- [Task goal]: After locating "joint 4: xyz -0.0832" in the listing below, copy that line and each one after it exactly, ending with the line that has "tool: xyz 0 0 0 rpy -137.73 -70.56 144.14".

- [Data for this exercise]:

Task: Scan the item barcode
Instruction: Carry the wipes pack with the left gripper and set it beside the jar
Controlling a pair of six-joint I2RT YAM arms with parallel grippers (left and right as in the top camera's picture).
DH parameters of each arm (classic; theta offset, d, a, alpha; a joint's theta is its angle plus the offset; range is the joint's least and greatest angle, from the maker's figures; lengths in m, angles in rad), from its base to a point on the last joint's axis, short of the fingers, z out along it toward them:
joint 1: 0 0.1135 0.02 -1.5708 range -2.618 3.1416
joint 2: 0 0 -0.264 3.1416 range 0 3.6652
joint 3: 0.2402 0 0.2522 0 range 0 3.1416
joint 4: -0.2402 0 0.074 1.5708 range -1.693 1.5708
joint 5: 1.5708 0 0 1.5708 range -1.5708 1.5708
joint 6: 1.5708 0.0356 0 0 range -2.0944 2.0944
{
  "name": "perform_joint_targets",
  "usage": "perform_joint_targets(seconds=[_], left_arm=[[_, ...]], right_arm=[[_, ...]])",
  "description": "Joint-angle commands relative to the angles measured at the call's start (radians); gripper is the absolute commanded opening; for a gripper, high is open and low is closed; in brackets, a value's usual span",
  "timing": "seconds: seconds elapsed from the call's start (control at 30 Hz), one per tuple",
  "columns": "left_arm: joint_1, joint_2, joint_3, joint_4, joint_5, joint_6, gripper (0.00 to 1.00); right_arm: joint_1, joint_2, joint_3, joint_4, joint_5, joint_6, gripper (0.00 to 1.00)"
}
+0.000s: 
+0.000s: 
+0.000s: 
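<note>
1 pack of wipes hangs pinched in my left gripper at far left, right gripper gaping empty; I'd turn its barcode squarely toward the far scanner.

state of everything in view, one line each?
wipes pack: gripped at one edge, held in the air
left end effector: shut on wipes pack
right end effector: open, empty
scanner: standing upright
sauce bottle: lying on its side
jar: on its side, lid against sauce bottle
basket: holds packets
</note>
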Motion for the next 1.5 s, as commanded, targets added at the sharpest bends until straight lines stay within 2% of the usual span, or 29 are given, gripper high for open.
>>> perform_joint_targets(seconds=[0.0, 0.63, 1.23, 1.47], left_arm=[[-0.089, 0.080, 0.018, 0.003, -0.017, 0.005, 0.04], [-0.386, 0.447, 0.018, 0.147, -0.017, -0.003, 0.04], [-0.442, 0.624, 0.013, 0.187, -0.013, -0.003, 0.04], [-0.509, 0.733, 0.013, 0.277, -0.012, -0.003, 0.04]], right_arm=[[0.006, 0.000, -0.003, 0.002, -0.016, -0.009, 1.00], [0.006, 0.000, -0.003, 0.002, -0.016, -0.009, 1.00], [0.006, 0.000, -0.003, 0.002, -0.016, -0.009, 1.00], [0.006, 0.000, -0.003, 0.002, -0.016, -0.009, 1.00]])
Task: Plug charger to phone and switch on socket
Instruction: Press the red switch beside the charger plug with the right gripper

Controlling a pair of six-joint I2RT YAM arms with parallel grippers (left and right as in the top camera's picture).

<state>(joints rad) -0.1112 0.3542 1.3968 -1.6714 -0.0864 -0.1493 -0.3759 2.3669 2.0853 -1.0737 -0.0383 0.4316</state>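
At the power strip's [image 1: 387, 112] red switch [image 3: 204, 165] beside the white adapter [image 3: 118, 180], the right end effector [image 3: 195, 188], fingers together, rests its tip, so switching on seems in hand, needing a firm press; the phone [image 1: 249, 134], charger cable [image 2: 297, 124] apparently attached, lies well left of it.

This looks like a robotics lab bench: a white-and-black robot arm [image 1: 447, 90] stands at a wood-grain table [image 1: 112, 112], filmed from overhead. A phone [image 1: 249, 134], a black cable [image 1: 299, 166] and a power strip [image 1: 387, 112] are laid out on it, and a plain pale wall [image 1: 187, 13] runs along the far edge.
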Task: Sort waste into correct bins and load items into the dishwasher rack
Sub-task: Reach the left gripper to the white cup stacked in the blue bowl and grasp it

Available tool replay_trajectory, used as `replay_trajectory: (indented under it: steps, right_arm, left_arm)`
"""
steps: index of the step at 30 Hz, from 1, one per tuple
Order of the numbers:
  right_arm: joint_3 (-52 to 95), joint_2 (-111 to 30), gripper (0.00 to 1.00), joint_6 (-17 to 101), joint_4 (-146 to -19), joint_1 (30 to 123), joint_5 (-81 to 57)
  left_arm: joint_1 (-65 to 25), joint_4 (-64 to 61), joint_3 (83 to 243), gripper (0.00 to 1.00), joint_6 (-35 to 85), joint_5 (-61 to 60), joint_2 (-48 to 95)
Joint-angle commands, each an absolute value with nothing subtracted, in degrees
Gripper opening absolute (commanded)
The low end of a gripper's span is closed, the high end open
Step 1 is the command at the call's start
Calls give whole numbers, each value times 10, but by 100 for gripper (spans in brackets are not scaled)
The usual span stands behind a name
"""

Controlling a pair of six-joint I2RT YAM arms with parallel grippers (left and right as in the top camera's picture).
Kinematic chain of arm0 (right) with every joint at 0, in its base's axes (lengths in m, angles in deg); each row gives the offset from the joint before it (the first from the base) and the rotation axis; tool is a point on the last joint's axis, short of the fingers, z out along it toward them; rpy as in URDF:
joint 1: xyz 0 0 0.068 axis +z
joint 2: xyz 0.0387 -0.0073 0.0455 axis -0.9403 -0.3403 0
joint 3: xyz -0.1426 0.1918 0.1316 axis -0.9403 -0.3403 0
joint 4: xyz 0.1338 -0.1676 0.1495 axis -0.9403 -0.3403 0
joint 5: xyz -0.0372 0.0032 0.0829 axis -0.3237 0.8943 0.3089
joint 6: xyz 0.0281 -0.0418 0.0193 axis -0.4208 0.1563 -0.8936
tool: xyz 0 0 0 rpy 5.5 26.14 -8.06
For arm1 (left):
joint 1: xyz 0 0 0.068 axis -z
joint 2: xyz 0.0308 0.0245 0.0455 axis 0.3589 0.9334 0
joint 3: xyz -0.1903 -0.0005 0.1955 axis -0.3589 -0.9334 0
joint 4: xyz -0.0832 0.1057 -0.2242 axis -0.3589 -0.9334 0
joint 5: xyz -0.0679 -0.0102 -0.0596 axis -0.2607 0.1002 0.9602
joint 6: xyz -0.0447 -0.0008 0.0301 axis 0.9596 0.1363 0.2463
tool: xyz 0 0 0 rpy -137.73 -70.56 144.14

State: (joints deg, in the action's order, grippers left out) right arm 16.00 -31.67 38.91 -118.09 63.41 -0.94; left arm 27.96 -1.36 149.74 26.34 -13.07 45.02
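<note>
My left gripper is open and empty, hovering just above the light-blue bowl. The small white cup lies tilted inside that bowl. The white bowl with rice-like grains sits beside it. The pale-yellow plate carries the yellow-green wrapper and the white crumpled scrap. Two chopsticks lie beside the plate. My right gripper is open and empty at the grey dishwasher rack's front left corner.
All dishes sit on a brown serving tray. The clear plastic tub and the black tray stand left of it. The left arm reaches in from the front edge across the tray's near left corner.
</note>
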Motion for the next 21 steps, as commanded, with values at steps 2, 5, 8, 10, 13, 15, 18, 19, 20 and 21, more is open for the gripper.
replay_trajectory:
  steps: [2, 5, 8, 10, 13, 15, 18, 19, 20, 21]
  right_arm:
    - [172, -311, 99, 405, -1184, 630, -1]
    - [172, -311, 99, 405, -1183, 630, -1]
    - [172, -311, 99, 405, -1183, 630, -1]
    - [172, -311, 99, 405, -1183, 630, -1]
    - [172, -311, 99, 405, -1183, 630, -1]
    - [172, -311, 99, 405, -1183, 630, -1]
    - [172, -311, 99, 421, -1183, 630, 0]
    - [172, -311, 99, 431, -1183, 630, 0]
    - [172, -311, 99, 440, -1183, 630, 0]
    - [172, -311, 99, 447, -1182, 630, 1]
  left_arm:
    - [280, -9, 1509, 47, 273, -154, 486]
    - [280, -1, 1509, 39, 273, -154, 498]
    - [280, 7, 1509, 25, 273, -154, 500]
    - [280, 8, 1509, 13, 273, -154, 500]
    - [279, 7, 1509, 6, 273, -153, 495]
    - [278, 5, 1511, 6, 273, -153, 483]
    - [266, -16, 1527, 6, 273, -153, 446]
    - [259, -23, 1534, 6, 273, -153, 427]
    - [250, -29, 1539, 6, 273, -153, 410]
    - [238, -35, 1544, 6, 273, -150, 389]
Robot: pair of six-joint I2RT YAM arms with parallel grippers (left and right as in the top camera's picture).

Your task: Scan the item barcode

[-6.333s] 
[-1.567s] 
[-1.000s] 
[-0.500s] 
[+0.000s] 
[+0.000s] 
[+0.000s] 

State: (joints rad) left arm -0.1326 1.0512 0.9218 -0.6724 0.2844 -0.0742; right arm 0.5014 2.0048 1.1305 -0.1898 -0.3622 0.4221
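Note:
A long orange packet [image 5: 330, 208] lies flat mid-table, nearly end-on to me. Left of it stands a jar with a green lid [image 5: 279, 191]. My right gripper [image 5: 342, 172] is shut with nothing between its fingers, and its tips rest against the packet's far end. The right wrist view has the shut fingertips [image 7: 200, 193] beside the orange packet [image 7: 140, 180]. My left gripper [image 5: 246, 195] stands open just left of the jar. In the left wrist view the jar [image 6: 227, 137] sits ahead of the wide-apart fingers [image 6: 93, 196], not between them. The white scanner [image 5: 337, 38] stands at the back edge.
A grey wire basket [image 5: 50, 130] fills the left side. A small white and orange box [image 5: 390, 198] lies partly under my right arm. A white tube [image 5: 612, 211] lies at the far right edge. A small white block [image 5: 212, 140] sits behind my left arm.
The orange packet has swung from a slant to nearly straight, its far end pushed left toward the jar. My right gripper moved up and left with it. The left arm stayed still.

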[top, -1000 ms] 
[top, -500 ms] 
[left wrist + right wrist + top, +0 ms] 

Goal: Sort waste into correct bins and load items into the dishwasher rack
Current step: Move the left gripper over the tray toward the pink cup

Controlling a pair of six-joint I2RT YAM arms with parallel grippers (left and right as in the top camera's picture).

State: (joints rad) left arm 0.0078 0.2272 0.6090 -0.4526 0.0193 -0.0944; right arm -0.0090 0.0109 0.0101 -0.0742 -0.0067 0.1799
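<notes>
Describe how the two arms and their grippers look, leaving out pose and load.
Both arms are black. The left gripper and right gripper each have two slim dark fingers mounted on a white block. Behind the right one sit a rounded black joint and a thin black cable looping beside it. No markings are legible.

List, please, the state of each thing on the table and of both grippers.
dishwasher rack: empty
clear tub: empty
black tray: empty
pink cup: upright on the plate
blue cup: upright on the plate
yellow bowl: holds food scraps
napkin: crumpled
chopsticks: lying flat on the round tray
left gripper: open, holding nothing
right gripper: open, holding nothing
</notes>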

- [Answer to this problem]:
joint 4: xyz -0.0832 0.1057 -0.2242 axis -0.3589 -0.9334 0
joint 5: xyz -0.0679 -0.0102 -0.0596 axis -0.2607 0.1002 0.9602
joint 6: xyz -0.0447 -0.0008 0.0301 axis 0.9596 0.1363 0.2463
tool: xyz 0 0 0 rpy -137.73 -70.56 144.14

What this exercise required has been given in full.